[INSTRUCTIONS FOR THE TASK] Every line that contains "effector" must be located and copied from the data.

▶

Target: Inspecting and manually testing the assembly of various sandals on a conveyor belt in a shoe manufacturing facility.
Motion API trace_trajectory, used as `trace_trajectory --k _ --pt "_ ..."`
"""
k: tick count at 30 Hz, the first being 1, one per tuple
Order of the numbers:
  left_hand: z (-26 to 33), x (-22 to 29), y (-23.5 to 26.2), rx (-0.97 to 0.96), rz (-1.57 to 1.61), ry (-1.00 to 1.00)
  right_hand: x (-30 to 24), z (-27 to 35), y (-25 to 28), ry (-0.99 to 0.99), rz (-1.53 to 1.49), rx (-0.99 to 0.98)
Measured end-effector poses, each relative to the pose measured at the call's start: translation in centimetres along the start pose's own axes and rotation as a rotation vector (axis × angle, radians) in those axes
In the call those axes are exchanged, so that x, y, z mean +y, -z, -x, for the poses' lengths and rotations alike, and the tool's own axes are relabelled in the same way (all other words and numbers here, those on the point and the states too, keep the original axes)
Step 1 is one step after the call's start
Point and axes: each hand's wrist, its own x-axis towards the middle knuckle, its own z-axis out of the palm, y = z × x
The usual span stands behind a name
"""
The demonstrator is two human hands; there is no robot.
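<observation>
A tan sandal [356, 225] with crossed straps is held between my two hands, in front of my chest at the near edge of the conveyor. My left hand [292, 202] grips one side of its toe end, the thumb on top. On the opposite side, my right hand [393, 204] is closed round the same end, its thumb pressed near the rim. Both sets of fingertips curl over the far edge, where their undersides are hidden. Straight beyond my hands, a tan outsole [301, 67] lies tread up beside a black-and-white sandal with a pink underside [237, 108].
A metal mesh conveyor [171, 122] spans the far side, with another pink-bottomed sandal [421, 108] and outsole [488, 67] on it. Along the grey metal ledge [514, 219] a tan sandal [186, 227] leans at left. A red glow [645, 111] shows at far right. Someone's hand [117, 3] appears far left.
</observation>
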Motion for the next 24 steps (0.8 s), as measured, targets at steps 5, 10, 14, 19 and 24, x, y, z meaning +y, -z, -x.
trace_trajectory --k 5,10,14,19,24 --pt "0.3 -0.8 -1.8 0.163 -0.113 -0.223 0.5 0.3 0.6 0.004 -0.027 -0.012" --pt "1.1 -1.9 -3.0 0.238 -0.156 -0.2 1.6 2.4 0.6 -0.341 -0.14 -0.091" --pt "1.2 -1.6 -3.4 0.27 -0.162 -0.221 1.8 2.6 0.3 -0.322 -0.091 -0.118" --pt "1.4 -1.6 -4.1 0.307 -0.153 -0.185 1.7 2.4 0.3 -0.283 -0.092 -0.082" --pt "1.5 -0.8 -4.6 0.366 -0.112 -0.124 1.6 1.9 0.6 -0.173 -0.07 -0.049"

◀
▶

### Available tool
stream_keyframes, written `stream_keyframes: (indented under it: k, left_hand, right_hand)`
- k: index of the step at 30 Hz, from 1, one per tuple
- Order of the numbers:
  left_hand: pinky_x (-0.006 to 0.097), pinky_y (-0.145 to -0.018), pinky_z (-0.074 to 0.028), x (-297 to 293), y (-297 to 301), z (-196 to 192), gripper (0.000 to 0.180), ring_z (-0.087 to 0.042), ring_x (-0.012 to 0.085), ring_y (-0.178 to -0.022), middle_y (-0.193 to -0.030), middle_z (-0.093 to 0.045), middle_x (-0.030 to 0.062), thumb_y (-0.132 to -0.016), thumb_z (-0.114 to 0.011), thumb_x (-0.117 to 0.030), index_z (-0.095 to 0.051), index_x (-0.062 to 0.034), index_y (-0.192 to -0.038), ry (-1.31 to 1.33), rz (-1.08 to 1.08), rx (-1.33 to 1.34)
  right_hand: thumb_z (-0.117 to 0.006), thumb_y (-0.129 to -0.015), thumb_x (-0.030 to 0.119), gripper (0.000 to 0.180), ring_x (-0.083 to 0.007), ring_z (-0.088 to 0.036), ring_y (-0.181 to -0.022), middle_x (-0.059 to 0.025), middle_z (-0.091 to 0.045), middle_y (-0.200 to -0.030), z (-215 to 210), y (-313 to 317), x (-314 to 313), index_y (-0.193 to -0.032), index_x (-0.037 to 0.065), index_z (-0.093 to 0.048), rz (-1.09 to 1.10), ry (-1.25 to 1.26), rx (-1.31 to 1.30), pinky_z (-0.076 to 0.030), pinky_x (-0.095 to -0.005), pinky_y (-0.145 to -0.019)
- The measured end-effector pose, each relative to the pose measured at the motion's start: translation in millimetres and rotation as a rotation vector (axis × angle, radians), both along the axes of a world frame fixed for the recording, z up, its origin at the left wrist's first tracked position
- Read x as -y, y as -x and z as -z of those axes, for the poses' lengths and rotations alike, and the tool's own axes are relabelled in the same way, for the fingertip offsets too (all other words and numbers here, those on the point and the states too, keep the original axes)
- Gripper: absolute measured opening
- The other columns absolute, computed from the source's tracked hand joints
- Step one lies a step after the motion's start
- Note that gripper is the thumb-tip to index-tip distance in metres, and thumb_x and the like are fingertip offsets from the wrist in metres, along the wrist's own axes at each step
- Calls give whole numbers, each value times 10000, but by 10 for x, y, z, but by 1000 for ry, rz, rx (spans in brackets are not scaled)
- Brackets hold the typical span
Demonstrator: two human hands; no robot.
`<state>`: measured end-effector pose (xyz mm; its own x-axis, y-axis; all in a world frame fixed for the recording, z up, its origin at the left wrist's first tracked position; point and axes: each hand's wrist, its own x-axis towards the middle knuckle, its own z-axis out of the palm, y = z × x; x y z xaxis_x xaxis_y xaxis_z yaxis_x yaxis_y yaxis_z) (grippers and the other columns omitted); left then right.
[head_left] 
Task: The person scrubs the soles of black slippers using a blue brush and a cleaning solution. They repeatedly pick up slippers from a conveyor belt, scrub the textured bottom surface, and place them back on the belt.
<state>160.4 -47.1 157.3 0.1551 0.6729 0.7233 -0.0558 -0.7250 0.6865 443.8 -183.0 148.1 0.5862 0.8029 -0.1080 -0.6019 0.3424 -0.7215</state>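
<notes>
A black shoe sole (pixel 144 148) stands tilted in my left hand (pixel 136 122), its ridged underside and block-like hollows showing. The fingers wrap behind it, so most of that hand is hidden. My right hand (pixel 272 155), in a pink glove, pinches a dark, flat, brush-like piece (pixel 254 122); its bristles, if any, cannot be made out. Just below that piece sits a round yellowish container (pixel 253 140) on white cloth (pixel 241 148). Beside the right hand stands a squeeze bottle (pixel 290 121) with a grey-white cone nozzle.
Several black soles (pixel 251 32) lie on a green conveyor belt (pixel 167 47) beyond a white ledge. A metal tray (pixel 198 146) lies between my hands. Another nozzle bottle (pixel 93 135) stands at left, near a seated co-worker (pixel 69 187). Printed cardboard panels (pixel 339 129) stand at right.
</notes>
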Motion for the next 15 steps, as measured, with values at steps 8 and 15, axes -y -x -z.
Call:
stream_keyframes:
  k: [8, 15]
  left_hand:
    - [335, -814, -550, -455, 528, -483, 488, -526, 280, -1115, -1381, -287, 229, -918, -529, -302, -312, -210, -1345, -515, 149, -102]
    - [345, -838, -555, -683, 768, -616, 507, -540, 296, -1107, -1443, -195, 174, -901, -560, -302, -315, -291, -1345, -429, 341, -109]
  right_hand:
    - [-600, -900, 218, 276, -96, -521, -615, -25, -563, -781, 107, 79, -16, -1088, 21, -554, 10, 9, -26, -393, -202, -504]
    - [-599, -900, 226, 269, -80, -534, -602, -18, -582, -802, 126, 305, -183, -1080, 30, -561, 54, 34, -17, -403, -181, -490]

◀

[ANSWER FOR THE TASK]
Measured end-effector poses, each relative to the pose measured at the call's start: translation in centimetres along the start pose's own axes and rotation as a rotation vector (axis × angle, radians) in those axes
- The measured end-effector pose, each relative to the pose measured at the motion's start: translation in millimetres and rotation as a rotation vector (axis × angle, radians), both along the axes of a world frame fixed for the recording, z up, its origin at the left wrist's first tracked position
`<state>`: measured end-effector pose (xyz mm; its own x-axis, y-axis; all in a world frame fixed for the recording, z up, its origin at the left wrist's first tracked position; point and axes: each hand's wrist, its own x-axis towards the middle knuckle, its own z-axis out of the palm, y = z × x; x y z xaxis_x xaxis_y xaxis_z yaxis_x yaxis_y yaxis_z) (grippers and the other columns omitted); left then right.

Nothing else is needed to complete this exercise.